> Task details: Output each record below exactly. No images go in the copy.

> Records for the exercise:
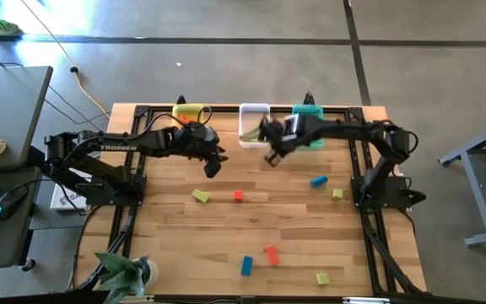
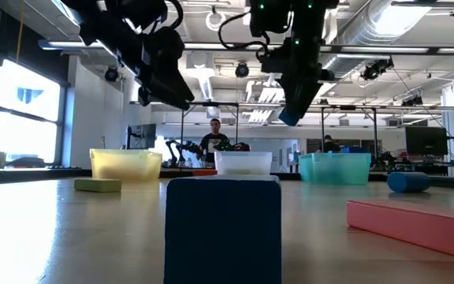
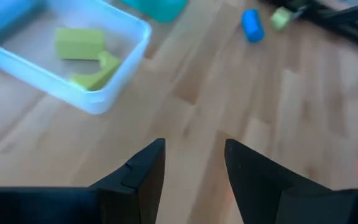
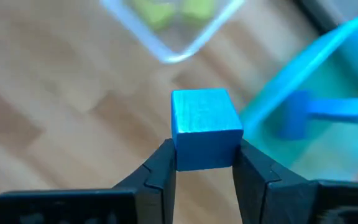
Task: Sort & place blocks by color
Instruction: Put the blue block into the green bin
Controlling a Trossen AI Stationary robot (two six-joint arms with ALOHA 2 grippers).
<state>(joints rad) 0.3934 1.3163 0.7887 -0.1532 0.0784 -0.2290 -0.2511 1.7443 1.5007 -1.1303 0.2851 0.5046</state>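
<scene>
Blue cube (image 4: 205, 137) sits pinched tight in my right gripper (image 4: 204, 163), up in the air near the clear bin (image 1: 253, 124) and teal bin (image 1: 309, 114). My left gripper (image 1: 213, 164) hangs nearby, fingers apart, holding nothing.

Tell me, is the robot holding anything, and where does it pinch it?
The right tool pinches a blue cube by its two opposite sides, near the bottom. The left tool is open and holds nothing.
</scene>
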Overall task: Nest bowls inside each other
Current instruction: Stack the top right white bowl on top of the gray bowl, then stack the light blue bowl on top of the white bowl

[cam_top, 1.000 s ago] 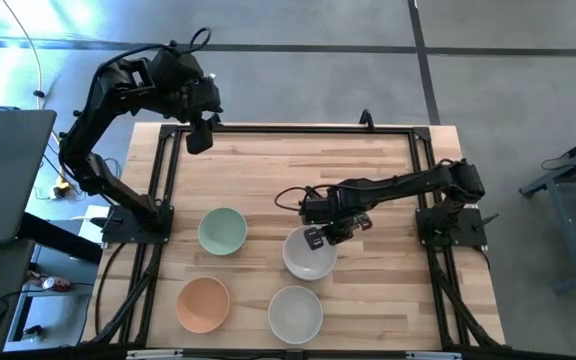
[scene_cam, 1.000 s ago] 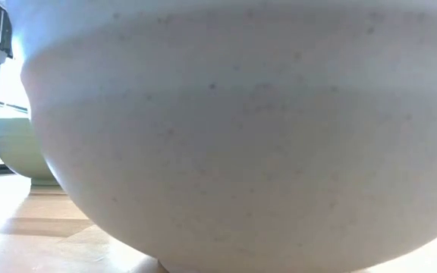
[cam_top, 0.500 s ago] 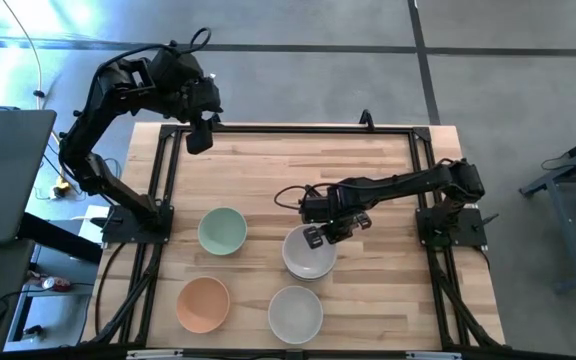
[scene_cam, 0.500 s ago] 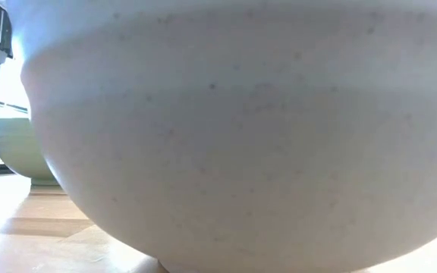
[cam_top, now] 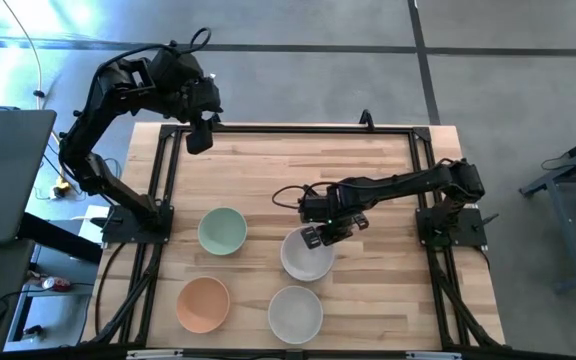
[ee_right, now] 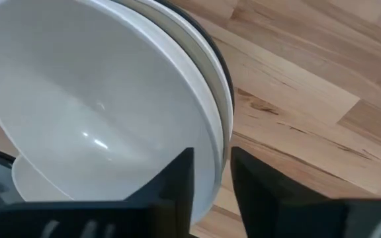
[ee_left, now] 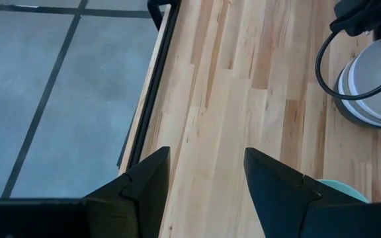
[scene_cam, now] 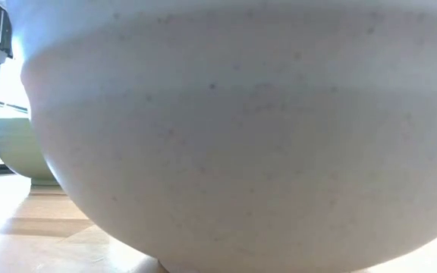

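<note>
A stack of bowls [cam_top: 306,256] stands right of the table's middle: white bowls nested in a dark one whose rim [ee_right: 221,59] shows. My right gripper [cam_top: 320,232] [ee_right: 213,192] is open at the stack's far rim, one finger inside the top white bowl [ee_right: 91,99] and one outside. A mint bowl [cam_top: 222,230], a peach bowl [cam_top: 203,303] and a pale grey bowl [cam_top: 295,313] each stand alone on the wood. My left gripper [cam_top: 200,138] [ee_left: 207,178] hangs open above the far left corner. My right gripper comes from above, slanting down, with the top bowl's rim [ee_right: 210,155] in the gap between its fingers. Whether either finger touches the rim, I cannot tell. The bowl rests in the stack.
The pale grey bowl [scene_cam: 241,136] fills the low view, with the mint bowl [scene_cam: 14,148] behind it. A black frame [cam_top: 288,130] runs along the table's far edge and sides. Bare wood [cam_top: 298,170] lies across the far half.
</note>
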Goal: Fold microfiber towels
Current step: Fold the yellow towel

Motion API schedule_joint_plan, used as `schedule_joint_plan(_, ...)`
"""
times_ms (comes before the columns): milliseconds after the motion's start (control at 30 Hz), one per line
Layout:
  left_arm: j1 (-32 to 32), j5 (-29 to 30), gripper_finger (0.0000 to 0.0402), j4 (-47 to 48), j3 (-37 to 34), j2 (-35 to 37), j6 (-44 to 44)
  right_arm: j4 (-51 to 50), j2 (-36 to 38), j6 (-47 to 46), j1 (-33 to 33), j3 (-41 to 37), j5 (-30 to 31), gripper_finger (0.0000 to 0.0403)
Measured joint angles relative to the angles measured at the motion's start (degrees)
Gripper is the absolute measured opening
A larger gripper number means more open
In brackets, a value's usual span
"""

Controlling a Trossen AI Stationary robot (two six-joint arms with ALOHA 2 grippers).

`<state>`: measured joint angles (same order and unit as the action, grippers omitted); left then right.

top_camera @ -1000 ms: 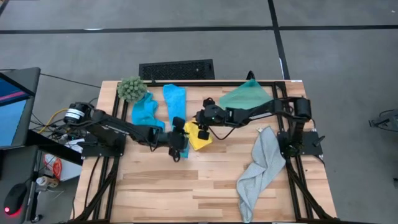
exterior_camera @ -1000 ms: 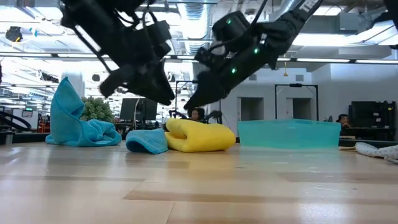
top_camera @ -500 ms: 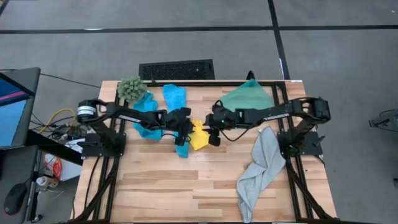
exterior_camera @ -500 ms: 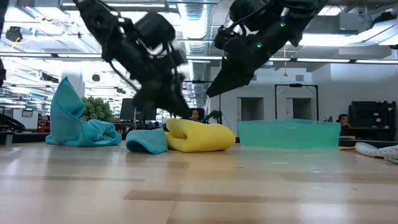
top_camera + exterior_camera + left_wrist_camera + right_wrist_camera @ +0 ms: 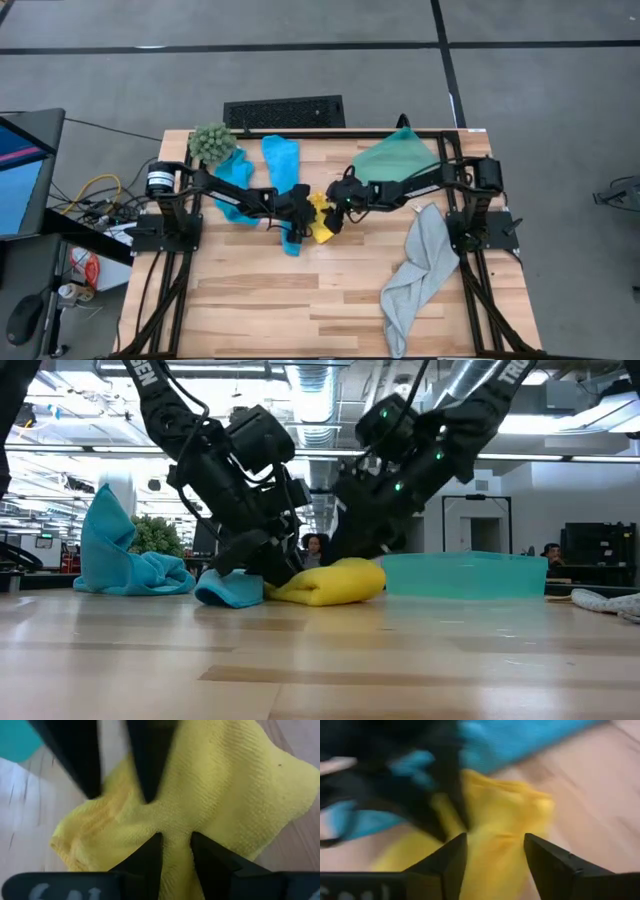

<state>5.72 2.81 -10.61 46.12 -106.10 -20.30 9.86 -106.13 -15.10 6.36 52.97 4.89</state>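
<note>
Both arms reach to the middle of the counter [image 5: 260,300], where the yellow towel [image 5: 322,222] lies in a soft lump. The left gripper [image 5: 300,207] comes in from the left and sits right at the yellow towel's left edge. In the left wrist view its fingers [image 5: 145,857] are a small way apart, with yellow cloth lying at the tips, but I cannot tell if they pinch it. The right gripper [image 5: 338,208] comes in from the right and is down at the towel's far right side. In the right wrist view its two fingers [image 5: 547,857] are spread wide over the yellow cloth and hold nothing. One blue towel [image 5: 283,165] is a long strip that runs from the far side toward the middle, and its near end [image 5: 230,588] lies just left of the yellow towel. The other blue towel [image 5: 232,178] is bunched up to the left, near the green plant [image 5: 211,142]. The grey towel [image 5: 418,265] lies long and loose on the right side, well apart from the grippers. The green bin [image 5: 392,155] sits at the far right.
</note>
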Motion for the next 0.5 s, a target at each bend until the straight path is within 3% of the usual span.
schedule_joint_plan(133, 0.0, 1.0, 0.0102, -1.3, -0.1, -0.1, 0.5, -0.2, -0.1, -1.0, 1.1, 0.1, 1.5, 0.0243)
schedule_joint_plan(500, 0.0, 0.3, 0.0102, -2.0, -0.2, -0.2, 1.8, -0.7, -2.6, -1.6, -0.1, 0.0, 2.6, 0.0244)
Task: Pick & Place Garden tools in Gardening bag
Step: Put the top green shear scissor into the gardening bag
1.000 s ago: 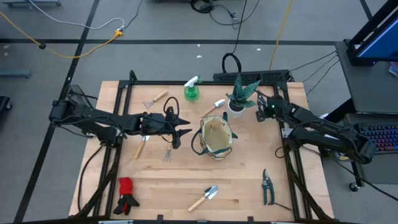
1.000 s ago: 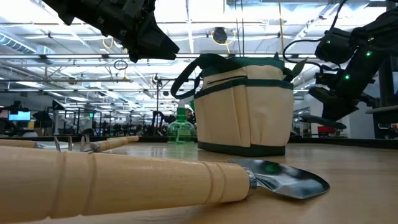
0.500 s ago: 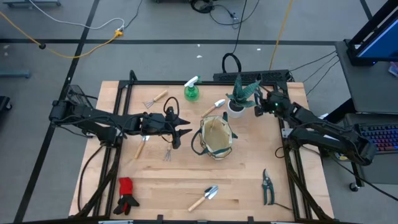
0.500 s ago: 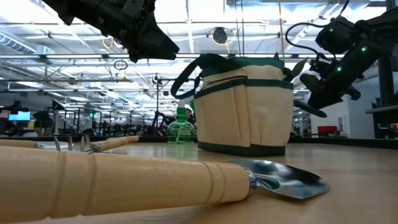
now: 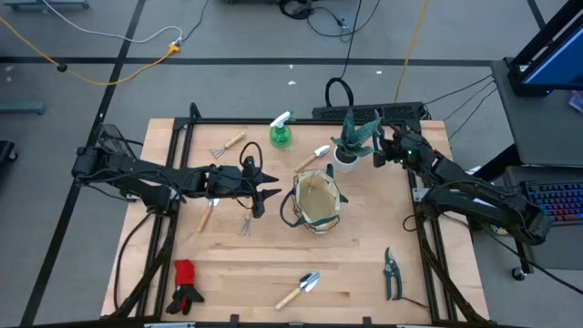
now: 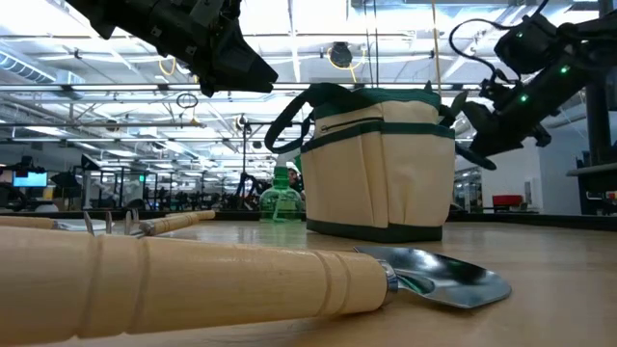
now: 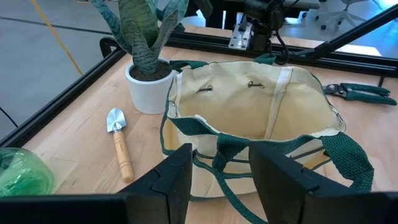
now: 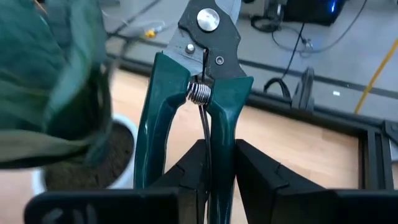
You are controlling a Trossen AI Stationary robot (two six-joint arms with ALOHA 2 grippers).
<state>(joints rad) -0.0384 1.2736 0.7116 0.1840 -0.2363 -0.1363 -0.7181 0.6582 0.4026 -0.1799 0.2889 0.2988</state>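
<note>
The gardening bag (image 5: pixel 315 201) stands open at mid-table, beige with green trim (image 6: pixel 381 164). My left gripper (image 5: pixel 273 193) hovers open just left of it, above its rim (image 7: pixel 249 74). My right gripper (image 5: pixel 384 151) is up beside the white plant pot (image 5: pixel 345 158), shut on green-handled pruning shears (image 8: pixel 205 74). Lying flat on the table are a rake (image 5: pixel 228 144), a green spray bottle (image 5: pixel 281 133), a small trowel (image 5: pixel 315 155), a fork (image 5: pixel 246 220), red-and-black gloves (image 5: pixel 187 284), another trowel (image 5: pixel 299 290) and a second pair of shears (image 5: pixel 392 273). My right gripper pinches one green handle (image 8: pixel 222 134) of the shears between its two fingers; the other handle (image 8: pixel 149 137) passes outside the fingers. The shears stick out ahead of the fingertips, spring and pivot (image 8: pixel 207 18) farthest out. They are lifted clear of the table, next to the plant.
The spiky plant (image 5: pixel 357 133) in its pot stands between my right gripper and the bag. A black frame (image 5: pixel 182 155) runs along the table's left, far and right sides. Bare wood lies in front of the bag (image 5: pixel 346 264).
My right gripper has risen with the shears and tipped up from a steep downward slant to nearer level, drifting toward the table's far edge beside the plant. The shears stay in its hold.
</note>
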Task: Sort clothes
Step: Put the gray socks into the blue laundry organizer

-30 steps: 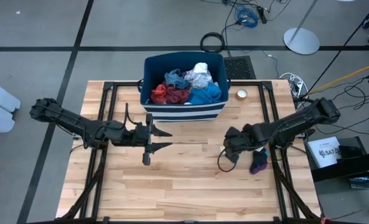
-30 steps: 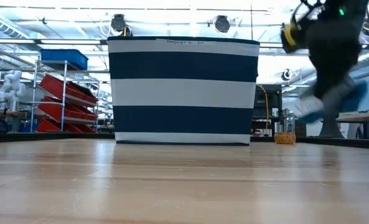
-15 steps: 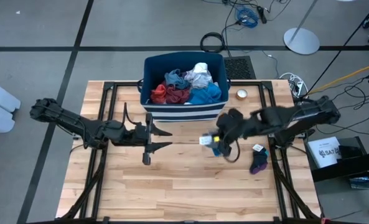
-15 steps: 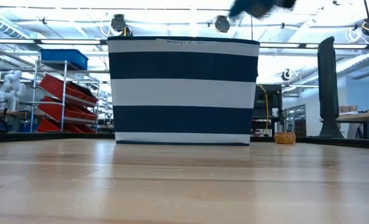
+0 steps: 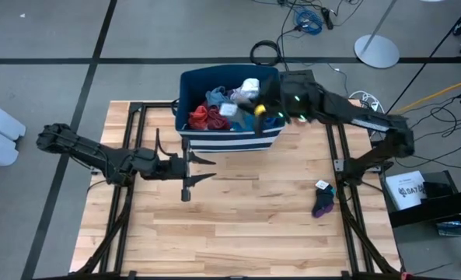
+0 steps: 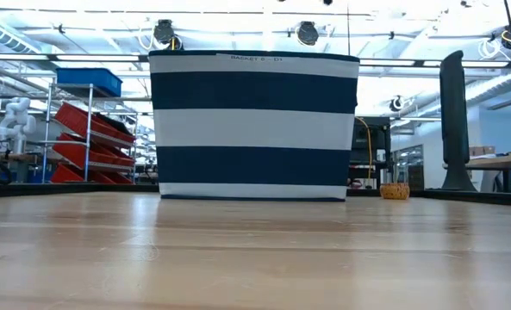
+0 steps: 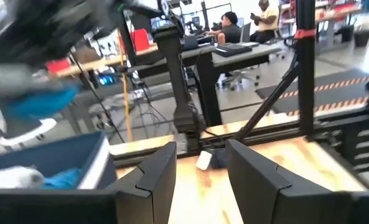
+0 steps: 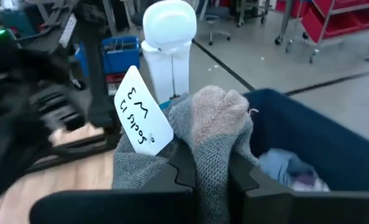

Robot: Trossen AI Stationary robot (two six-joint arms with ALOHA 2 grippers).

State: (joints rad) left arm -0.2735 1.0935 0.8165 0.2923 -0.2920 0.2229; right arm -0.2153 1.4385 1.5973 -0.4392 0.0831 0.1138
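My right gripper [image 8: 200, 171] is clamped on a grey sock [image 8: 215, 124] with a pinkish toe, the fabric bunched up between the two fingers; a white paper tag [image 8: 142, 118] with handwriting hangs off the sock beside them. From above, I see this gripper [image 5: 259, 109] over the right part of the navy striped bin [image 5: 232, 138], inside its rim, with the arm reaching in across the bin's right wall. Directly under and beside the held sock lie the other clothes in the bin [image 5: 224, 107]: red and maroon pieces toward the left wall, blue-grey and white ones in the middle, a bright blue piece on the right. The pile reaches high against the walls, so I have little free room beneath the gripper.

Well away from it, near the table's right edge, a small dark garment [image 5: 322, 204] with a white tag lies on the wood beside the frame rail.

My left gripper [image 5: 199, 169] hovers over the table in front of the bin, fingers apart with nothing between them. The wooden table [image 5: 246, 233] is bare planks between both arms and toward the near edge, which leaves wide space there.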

> Solution for this task:
Task: Sort & place blocks by color
Instruction: Put the blue block into the green bin
Controlling a Trossen AI Stationary robot (two six-joint arms with ALOHA 2 grippers).
<state>(joints rad) 0.3934 1.3163 0.7887 -0.1532 0.0784 -0.2290 -0.2511 1.7443 1.5007 -1.1303 0.2851 0.5046</state>
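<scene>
Blue cube (image 4: 205, 137) sits pinched tight in my right gripper (image 4: 204, 163), up in the air near the clear bin (image 1: 253, 124) and teal bin (image 1: 309, 114). My left gripper (image 1: 213, 164) hangs nearby, fingers apart, holding nothing.

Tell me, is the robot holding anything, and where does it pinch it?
The right tool pinches a blue cube by its two opposite sides, near the bottom. The left tool is open and holds nothing.
</scene>
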Overall task: Nest bowls inside each other
Current instruction: Stack the top right white bowl on top of the gray bowl, then stack the light blue bowl on top of the white bowl

[cam_top, 1.000 s ago] 
[scene_cam, 1.000 s ago] 
[cam_top, 0.500 s ago] 
[scene_cam, 0.500 s ago] 
[cam_top, now] 
[ee_right, now] 
[ee_left, now] 
[scene_cam, now] 

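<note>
A stack of bowls [cam_top: 306,256] stands right of the table's middle: white bowls nested in a dark one whose rim [ee_right: 221,59] shows. My right gripper [cam_top: 320,232] [ee_right: 213,192] is open at the stack's far rim, one finger inside the top white bowl [ee_right: 91,99] and one outside. A mint bowl [cam_top: 222,230], a peach bowl [cam_top: 203,303] and a pale grey bowl [cam_top: 295,313] each stand alone on the wood. My left gripper [cam_top: 200,138] [ee_left: 207,178] hangs open above the far left corner. My right gripper comes from above, slanting down, with the top bowl's rim [ee_right: 210,155] in the gap between its fingers. Whether either finger touches the rim, I cannot tell. The bowl rests in the stack.
The pale grey bowl [scene_cam: 241,136] fills the low view, with the mint bowl [scene_cam: 14,148] behind it. A black frame [cam_top: 288,130] runs along the table's far edge and sides. Bare wood [cam_top: 298,170] lies across the far half.
</note>
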Goal: Fold microfiber towels
Current step: Fold the yellow towel

Motion API schedule_joint_plan, used as `schedule_joint_plan(_, ...)`
"""
times_ms (comes before the columns): milliseconds after the motion's start (control at 30 Hz), one per line
Layout:
  left_arm: j1 (-32 to 32), j5 (-29 to 30), gripper_finger (0.0000 to 0.0402), j4 (-47 to 48), j3 (-37 to 34), j2 (-35 to 37), j6 (-44 to 44)
  right_arm: j4 (-51 to 50), j2 (-36 to 38), j6 (-47 to 46), j1 (-33 to 33), j3 (-41 to 37), j5 (-30 to 31), gripper_finger (0.0000 to 0.0403)
Measured joint angles relative to the angles measured at the motion's start (degrees)
Gripper is the absolute measured opening
A larger gripper number means more open
In brackets, a value's usual span
"""

Controlling a Trossen AI Stationary robot (two six-joint arms with ALOHA 2 grippers).

`<state>`: measured joint angles (same order and unit as the action, grippers omitted); left then right.

top_camera @ -1000 ms: 
exterior_camera @ -1000 ms: 
top_camera @ -500 ms: 
exterior_camera @ -500 ms: 
top_camera + exterior_camera + left_wrist_camera + right_wrist_camera @ +0 ms: 

<state>5.72 2.81 -10.61 46.12 -106.10 -20.30 9.86 -106.13 -15.10 6.36 52.97 4.89</state>
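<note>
Both arms reach to the middle of the counter [image 5: 260,300], where the yellow towel [image 5: 322,222] lies in a soft lump. The left gripper [image 5: 300,207] comes in from the left and sits right at the yellow towel's left edge. In the left wrist view its fingers [image 5: 145,857] are a small way apart, with yellow cloth lying at the tips, but I cannot tell if they pinch it. The right gripper [image 5: 338,208] comes in from the right and is down at the towel's far right side. In the right wrist view its two fingers [image 5: 547,857] are spread wide over the yellow cloth and hold nothing. One blue towel [image 5: 283,165] is a long strip that runs from the far side toward the middle, and its near end [image 5: 230,588] lies just left of the yellow towel. The other blue towel [image 5: 232,178] is bunched up to the left, near the green plant [image 5: 211,142]. The grey towel [image 5: 418,265] lies long and loose on the right side, well apart from the grippers. The green bin [image 5: 392,155] sits at the far right.
</note>
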Motion for the next 0.5 s, a target at each bend until the straight path is within 3% of the usual span.
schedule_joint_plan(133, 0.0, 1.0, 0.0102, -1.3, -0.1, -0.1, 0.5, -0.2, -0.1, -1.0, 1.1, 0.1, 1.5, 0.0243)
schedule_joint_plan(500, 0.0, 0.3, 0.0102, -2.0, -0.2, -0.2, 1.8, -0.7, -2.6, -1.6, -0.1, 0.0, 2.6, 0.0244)
Task: Pick & Place Garden tools in Gardening bag
Step: Put the top green shear scissor into the gardening bag
1.000 s ago: 
1.000 s ago: 
0.500 s ago: 
0.500 s ago: 
now: 
now: 
now: 
now: 
You are controlling a Trossen AI Stationary robot (two six-joint arms with ALOHA 2 grippers).
<state>(joints rad) -0.0384 1.2736 0.7116 0.1840 -0.2363 -0.1363 -0.7181 0.6582 0.4026 -0.1799 0.2889 0.2988</state>
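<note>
The gardening bag (image 5: pixel 315 201) stands open at mid-table, beige with green trim (image 6: pixel 381 164). My left gripper (image 5: pixel 273 193) hovers open just left of it, above its rim (image 7: pixel 249 74). My right gripper (image 5: pixel 384 151) is up beside the white plant pot (image 5: pixel 345 158), shut on green-handled pruning shears (image 8: pixel 205 74). Lying flat on the table are a rake (image 5: pixel 228 144), a green spray bottle (image 5: pixel 281 133), a small trowel (image 5: pixel 315 155), a fork (image 5: pixel 246 220), red-and-black gloves (image 5: pixel 187 284), another trowel (image 5: pixel 299 290) and a second pair of shears (image 5: pixel 392 273). My right gripper pinches one green handle (image 8: pixel 222 134) of the shears between its two fingers; the other handle (image 8: pixel 149 137) passes outside the fingers. The shears stick out ahead of the fingertips, spring and pivot (image 8: pixel 207 18) farthest out. They are lifted clear of the table, next to the plant.
The spiky plant (image 5: pixel 357 133) in its pot stands between my right gripper and the bag. A black frame (image 5: pixel 182 155) runs along the table's left, far and right sides. Bare wood lies in front of the bag (image 5: pixel 346 264).
My right gripper has risen with the shears and tipped up from a steep downward slant to nearer level, drifting toward the table's far edge beside the plant. The shears stay in its hold.
</note>
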Task: Sort clothes
Step: Put the gray socks into the blue laundry organizer

-30 steps: 
-30 steps: 
-15 steps: 
-15 steps: 
+0 steps: 
+0 steps: 
+0 steps: 
+0 steps: 

Robot: Trossen AI Stationary robot (two six-joint arms with ALOHA 2 grippers).

State: (joints rad) left arm -0.2735 1.0935 0.8165 0.2923 -0.2920 0.2229; right arm -0.2153 1.4385 1.5973 -0.4392 0.0831 0.1138
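My right gripper [image 8: 200, 171] is clamped on a grey sock [image 8: 215, 124] with a pinkish toe, the fabric bunched up between the two fingers; a white paper tag [image 8: 142, 118] with handwriting hangs off the sock beside them. From above, I see this gripper [image 5: 259, 109] over the right part of the navy striped bin [image 5: 232, 138], inside its rim, with the arm reaching in across the bin's right wall. Directly under and beside the held sock lie the other clothes in the bin [image 5: 224, 107]: red and maroon pieces toward the left wall, blue-grey and white ones in the middle, a bright blue piece on the right. The pile reaches high against the walls, so I have little free room beneath the gripper.

Well away from it, near the table's right edge, a small dark garment [image 5: 322, 204] with a white tag lies on the wood beside the frame rail.

My left gripper [image 5: 199, 169] hovers over the table in front of the bin, fingers apart with nothing between them. The wooden table [image 5: 246, 233] is bare planks between both arms and toward the near edge, which leaves wide space there.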

This exercise requires nothing more.